CORNER BROOK Corner Brook Curling Club’s Donna Davis and Stephen Shepherd will throw stones in a different environment this weekend, but the duo expects to battle for a championship crown.
The two Corner Brook curlers, who formed the front line of the Kenny Young foursome that represented the province at the 2012 national mixed curling tournament, will be gunning for glory at the inaugural provincial mixed doubles curling championship this weekend at the ReMax Centre in St. John’s.
Mixed doubles curling continues to grow in Canada and all over Europe, but this will mark the first time Newfoundland and Larador participated in such an event.
The Newfoundland and Labrador Curling Association decided to host its first-ever event after hearing that mixed doubles curling will be introduced as an Olympic sport in 2014 in Socchi, Russia.
“I’m excited because it’s so different and so new, and it’s the first one for Newfoundland,” Davis said this week before making the trek across the island.
Mixed doubles curling is unchartered waters for the tandem, but Davis believes the familiarity between her and Shepherd positions them as a strong contender against the townies.
Of course, there are some major differences in mixed when compared to the game played with a full complement of four players.
Mixed curling involves the two team members throwing a total of five rocks per end instead of the traditional eight rocks thrown by each team per end. One of the team members throws and sweeps the first and fifth rocks while the other is holding the broom at the other end, and then the other player throws the second, third and fourth stones. To make things even more interesting, there are already two stones in place (one per team) before the first stone is thrown. The team with the hammer has their coloured stone positioned at the back of the button while the opposing team’s rock is placed halfway between the house and hog line.
“That first rock thrown is crucial because if you go behind the T-line that’s bad so what you want to do is place your rock either right on the face of the rock that’s in the house, which is the opposition’s rock or have it somewhere up front,” Davis said of the strategy the team plans on folllowing.

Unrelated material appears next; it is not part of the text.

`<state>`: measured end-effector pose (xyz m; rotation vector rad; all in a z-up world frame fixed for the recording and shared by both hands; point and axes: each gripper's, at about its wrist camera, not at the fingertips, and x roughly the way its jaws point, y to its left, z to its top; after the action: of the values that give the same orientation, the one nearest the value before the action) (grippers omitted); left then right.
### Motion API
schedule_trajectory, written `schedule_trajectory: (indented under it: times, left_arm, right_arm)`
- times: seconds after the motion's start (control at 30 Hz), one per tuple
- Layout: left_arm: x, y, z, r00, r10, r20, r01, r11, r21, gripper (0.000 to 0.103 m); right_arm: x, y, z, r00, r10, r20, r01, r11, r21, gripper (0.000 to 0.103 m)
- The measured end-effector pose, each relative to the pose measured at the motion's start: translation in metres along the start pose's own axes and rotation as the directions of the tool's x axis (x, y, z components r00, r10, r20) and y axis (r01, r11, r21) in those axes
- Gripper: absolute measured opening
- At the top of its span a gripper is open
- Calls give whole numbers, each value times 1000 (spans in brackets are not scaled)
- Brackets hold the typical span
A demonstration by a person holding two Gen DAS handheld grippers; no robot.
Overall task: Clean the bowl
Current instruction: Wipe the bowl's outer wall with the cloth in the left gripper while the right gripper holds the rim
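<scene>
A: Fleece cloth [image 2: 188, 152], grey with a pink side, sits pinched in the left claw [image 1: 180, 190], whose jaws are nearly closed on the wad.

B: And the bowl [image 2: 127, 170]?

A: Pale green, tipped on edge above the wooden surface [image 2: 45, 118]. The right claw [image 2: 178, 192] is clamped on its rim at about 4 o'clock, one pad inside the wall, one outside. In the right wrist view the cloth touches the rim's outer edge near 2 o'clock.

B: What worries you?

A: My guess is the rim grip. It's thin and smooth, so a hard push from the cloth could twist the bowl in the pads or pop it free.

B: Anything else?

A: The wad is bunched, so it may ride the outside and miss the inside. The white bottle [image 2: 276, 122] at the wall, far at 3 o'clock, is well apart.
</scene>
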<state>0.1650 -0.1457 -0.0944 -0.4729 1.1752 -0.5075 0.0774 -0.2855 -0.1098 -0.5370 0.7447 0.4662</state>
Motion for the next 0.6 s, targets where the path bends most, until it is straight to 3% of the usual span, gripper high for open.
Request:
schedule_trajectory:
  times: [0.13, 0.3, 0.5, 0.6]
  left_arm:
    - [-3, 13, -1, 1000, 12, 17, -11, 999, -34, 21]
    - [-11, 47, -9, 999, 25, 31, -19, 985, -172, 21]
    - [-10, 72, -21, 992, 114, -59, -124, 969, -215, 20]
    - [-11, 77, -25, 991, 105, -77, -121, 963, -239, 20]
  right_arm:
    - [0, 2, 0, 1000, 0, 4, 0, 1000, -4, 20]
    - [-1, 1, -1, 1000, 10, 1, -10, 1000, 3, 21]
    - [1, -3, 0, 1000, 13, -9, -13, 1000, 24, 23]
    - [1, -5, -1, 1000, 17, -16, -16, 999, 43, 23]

One of the biggest challenges for all entries, according to Davis, is dealing with the fact there are going to be a lot of rocks in play.
“It’s more like chess on ice than it’s ever been,” she said of the newer version of the sport. “You’re not allowed to remove a rock out of play until after the fourth-playing stone has come to rest.”
Davis and Shepherd have a gameplan they hope will give them a crown. They want to represent the provincial curling community at the national mixed doubles curling championship March 14-17 in Calgary, Alta.
“The big thing for us is having the finesse shots like having really good draw weight and tap backs and stuff,” she said.
“It’s not about blasting a bunch of rocks because you got four rocks to play before you can take a rock out.”
The tournament gets underway today with a double round-robin format that will see the top two teams advance to Sunday’s final. If a team goes undefeated they will have to be beaten twice.